Score – Harga minyak tergelincir di awal perdagangan Asia pada Selasa, di tengah kekhawatiran bahwa permintaan bahan bakar akan terhambat oleh bank-bank sentral utama yang mempertahankan suku bunga lebih tinggi lebih lama, bahkan ketika pasokan diperkirakan terbatas.
Minyak mentah berjangka Brent turun 11 sen menjadi diperdagangkan di 93,18 dolar AS per barel pada pukul 00.55 GMT dan minyak mentah berjangka West Texas Intermediate (WTI) AS diperdagangkan 1 sen lebih rendah pada 89,67 dolar AS per barel.
Para pengambil kebijakan ekonomi utama dunia, Federal Reserve AS dan Bank Sentral Eropa, dalam beberapa hari terakhir telah menegaskan kembali komitmen mereka untuk memerangi inflasi, yang menandakan kebijakan ketat mungkin akan bertahan lebih lama dari perkiraan sebelumnya. Suku bunga yang lebih tinggi memperlambat pertumbuhan ekonomi, sehingga membatasi permintaan minyak.
Secara terpisah pada Senin (25/9), lembaga pemeringkat Moody’s mengatakan bahwa penutupan pemerintahan AS akan merugikan peringkat kredit negara tersebut, sebuah peringatan yang muncul satu bulan setelah Fitch menurunkan peringkat AS satu tingkat karena krisis plafon utang.

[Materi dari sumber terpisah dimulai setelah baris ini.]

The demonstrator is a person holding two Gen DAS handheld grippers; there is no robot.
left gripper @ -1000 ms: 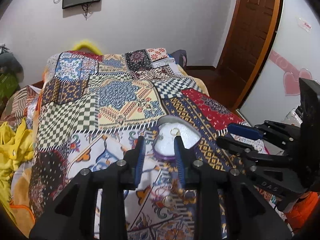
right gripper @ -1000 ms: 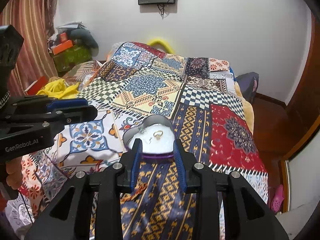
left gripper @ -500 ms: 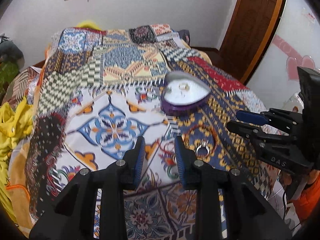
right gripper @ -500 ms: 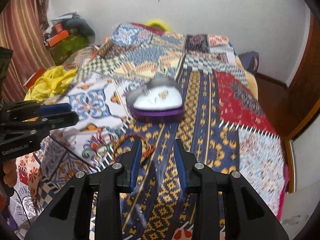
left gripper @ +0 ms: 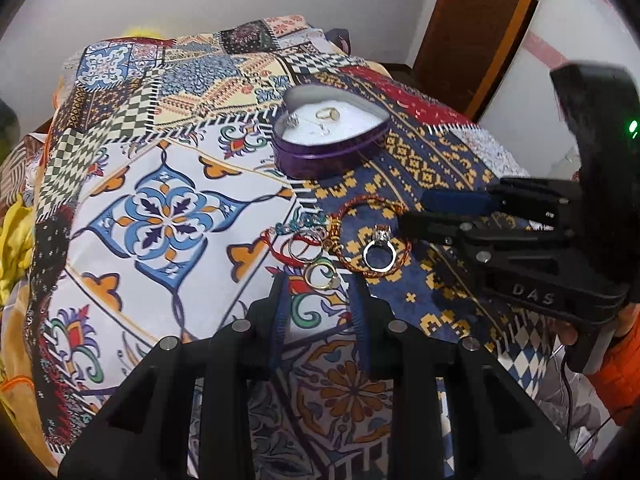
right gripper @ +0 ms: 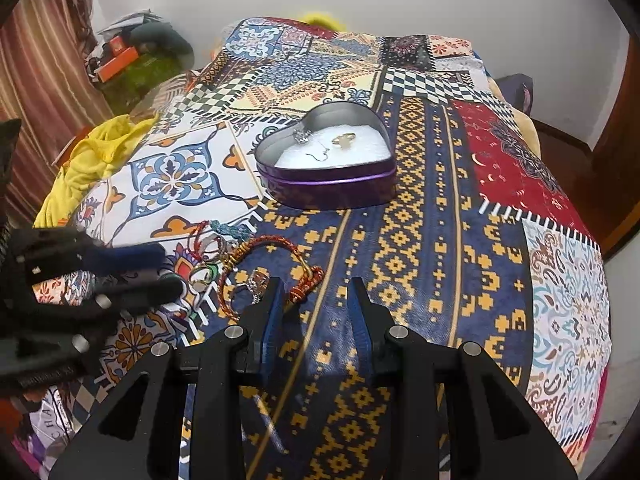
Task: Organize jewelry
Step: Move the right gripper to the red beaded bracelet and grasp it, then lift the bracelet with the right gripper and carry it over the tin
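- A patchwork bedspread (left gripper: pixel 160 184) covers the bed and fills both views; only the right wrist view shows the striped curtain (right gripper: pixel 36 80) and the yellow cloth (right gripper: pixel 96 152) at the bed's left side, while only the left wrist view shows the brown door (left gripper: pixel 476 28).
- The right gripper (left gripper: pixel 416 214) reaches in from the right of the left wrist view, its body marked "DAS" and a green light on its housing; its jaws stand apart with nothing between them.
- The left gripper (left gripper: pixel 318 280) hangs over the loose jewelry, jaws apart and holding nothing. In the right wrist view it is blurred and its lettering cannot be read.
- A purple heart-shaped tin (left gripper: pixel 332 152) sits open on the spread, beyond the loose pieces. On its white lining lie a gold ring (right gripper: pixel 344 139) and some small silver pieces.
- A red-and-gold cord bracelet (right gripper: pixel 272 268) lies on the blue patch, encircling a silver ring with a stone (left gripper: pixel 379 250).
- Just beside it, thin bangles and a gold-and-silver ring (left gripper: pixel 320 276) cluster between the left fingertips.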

Meskipun pasokan masih terbatas karena Rusia dan Arab Saudi telah memperpanjang pengurangan produksi hingga akhir tahun, Moskow pada Senin (25/9) melonggarkan larangan sementara ekspor bensin dan solar, yang dikeluarkan secara terpisah untuk menstabilkan pasar domestik.
Dengan libur Pekan Emas (Golden Week) di China yang dimulai pada Minggu (1/10), harga minyak dapat memperoleh dukungan dari peningkatan perjalanan dan permintaan produk minyak dari konsumen minyak terbesar kedua di dunia itu.

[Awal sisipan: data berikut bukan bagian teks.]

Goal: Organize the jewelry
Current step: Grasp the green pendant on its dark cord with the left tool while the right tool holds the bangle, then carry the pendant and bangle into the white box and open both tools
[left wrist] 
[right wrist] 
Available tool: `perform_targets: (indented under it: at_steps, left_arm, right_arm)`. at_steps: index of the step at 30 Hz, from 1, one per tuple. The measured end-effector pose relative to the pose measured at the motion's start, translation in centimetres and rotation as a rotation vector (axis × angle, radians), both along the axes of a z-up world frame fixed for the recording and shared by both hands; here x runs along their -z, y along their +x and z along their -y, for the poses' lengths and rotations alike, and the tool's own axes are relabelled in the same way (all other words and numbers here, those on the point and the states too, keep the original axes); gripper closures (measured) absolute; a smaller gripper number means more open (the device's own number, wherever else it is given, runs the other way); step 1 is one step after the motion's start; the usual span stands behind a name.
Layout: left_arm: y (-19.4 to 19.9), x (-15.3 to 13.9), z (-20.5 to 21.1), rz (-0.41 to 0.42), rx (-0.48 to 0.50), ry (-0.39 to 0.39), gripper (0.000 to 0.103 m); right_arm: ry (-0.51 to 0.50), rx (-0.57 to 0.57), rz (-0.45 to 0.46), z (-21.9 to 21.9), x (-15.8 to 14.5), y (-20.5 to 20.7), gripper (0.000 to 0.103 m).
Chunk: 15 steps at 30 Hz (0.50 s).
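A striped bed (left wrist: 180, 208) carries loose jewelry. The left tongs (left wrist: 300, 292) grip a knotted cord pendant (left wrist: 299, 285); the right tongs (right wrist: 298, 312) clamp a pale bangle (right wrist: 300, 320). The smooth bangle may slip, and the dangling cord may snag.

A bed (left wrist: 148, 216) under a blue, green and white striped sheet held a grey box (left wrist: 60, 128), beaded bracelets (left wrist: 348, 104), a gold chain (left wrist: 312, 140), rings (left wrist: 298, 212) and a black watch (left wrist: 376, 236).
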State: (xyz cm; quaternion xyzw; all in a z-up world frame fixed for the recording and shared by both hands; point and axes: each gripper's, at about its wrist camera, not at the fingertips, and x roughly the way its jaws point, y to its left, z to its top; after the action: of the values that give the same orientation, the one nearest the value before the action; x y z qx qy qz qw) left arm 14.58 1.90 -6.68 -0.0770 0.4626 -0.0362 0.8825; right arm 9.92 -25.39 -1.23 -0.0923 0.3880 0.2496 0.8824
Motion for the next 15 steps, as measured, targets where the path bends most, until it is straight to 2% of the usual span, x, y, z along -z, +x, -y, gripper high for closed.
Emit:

“Pengetatan pasokan minyak bisa mengatasi hambatan makroekonomi. Kami memperkirakan minyak akan diperdagangkan di atas 90 dolar AS per barel selama minggu ini,” kata ANZ Research dalam sebuah catatan.

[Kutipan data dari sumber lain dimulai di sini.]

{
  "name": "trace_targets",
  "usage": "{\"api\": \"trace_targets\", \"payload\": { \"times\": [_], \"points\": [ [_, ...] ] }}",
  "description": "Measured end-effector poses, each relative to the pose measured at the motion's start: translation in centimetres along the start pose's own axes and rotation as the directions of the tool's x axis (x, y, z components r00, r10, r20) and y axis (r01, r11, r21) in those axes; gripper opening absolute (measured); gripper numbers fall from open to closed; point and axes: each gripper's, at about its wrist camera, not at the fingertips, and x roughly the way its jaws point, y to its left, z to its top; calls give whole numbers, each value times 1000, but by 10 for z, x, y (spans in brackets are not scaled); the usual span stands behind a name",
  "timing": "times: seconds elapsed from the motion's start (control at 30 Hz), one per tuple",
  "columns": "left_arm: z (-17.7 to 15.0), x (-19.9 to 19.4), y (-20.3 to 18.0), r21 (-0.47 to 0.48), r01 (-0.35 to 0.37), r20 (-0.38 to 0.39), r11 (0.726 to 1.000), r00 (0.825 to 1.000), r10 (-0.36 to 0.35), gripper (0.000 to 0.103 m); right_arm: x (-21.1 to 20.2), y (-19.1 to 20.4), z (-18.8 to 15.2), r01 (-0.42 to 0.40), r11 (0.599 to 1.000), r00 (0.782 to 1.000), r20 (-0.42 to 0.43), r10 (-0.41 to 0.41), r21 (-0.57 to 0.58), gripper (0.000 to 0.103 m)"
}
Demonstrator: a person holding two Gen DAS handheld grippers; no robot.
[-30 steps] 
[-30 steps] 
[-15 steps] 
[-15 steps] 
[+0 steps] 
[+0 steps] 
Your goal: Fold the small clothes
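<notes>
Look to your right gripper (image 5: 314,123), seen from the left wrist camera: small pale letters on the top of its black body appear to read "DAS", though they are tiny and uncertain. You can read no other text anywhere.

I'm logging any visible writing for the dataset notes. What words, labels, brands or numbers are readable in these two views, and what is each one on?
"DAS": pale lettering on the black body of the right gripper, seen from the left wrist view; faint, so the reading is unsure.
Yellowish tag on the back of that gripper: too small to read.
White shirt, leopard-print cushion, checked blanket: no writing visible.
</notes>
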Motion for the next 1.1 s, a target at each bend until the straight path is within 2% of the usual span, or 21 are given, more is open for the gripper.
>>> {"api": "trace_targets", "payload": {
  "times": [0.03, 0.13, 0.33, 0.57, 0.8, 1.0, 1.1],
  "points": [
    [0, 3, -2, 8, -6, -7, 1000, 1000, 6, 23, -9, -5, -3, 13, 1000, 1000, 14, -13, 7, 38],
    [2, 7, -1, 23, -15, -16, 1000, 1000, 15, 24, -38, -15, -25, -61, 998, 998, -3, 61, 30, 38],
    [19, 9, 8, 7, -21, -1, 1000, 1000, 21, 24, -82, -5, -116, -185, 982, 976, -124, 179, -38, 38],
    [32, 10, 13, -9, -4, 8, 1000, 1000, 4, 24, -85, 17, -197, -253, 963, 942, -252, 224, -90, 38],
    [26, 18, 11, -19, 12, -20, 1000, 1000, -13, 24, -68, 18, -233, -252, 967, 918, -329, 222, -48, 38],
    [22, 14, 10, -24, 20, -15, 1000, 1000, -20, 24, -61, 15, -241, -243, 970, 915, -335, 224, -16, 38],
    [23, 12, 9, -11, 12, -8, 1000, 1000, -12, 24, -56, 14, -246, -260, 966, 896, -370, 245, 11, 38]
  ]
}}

Harga minyak telah meningkat sekitar 30 persen sejak pertengahan tahun ini sebagian besar didorong oleh berkurangnya pasokan, menghapus 0,5 poin persentase dari pertumbuhan PDB global pada paruh kedua tahun ini, menurut JP Morgan.
Namun guncangan tersebut “tidak cukup besar untuk mengancam ekspansi itu sendiri”, JP Morgan menambahkan dalam sebuah catatan.